> What needs to be done
Each line of the data below from the one holding "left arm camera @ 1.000" to the one holding "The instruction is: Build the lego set", inclusive, is to be reproduced exactly; no other line belongs in the answer.

> Supplied information
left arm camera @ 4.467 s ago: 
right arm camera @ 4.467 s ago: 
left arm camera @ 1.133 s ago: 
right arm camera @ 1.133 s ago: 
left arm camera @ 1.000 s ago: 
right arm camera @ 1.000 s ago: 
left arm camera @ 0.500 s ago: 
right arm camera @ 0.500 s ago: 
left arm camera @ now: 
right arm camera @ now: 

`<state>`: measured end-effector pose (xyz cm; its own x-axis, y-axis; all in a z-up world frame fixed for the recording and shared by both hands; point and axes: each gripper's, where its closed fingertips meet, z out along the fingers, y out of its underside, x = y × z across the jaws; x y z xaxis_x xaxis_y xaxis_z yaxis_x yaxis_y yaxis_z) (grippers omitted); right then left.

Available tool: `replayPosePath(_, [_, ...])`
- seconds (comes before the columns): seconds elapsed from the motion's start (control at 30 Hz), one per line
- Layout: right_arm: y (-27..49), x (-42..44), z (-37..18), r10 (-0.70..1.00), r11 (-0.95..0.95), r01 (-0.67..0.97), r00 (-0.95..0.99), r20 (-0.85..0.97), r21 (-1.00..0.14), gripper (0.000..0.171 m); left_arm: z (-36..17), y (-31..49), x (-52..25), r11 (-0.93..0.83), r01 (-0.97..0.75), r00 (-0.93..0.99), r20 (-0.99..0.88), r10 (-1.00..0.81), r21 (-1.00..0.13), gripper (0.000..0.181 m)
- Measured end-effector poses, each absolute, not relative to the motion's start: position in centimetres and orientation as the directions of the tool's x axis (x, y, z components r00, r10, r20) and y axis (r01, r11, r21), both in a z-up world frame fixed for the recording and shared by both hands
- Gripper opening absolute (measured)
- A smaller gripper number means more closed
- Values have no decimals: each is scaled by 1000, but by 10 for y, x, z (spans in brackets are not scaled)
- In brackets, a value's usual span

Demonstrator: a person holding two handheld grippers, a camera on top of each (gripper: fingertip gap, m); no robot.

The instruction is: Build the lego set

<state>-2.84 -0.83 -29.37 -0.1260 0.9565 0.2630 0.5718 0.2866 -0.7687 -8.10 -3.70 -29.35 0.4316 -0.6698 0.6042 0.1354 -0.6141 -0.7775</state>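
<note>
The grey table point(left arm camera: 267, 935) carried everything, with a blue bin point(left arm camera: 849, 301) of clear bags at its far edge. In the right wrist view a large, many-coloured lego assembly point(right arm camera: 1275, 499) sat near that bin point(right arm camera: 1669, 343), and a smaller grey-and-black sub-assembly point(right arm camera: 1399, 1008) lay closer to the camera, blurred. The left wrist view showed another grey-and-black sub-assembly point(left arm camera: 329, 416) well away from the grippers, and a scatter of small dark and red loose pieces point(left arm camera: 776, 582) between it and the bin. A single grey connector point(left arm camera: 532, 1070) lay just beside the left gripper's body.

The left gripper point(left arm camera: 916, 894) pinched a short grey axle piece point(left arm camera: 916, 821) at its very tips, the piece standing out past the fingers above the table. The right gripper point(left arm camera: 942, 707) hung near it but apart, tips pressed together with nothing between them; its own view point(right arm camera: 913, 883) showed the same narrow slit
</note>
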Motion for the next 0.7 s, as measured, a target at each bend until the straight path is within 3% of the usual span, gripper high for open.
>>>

> Task answer
left arm camera @ 1.000 s ago: 
right arm camera @ 1.000 s ago: 
left arm camera @ 0.500 s ago: 
right arm camera @ 0.500 s ago: 
left arm camera @ now: 
right arm camera @ now: 

`<state>`: measured end-effector pose (xyz cm; its own x-axis, y-axis; all in a z-up world frame fixed for the recording and shared by both hands; point and axes: each gripper's, where its closed fingertips meet, z out along the fingers, y out of its underside, x = y × z across the jaws; x y z xaxis_x xaxis_y xaxis_z yaxis_x yaxis_y yaxis_z) (grippers omitted); right then left.

Available tool: `replayPosePath(_, [_, ...])`
- seconds (comes before the columns): seconds elapsed from the motion's start (control at 30 Hz), one per line
- Layout: right_arm: y (-27..49), x (-42..44), z (-37..18), r10 (-0.70..1.00), r11 (-0.95..0.95), r01 (-0.67..0.97), r00 (-0.95..0.99), r20 (-0.85..0.97), r21 (-1.00..0.14), gripper (0.000..0.171 m); left_arm: z (-36..17), y (-31..49), x (-52..25), r11 (-0.93..0.83), r01 (-0.97..0.75), r00 (-0.93..0.99), r20 (-0.99..0.88), r10 (-1.00..0.81), r21 (-1.00..0.13), gripper (0.000..0.181 m)
- Measured end-effector poses, each absolute, not relative to the motion's start: position in centimetres and orientation as the directions of the tool's x axis (x, y, z components r00, r10, r20) and y axis (r01, r11, r21), both in a z-up world frame fixed for the recording and shared by both hands
- Gripper opening absolute (measured)
- A smaller gripper number means more closed
- Values have no decimals: each is scaled by 1000, but by 10 for y, x, z (spans in brackets are not scaled)
- In brackets, a value's usual span

Demonstrator: a person holding two handheld grippers, a camera on top of each (gripper: fingertip gap, m); no robot.

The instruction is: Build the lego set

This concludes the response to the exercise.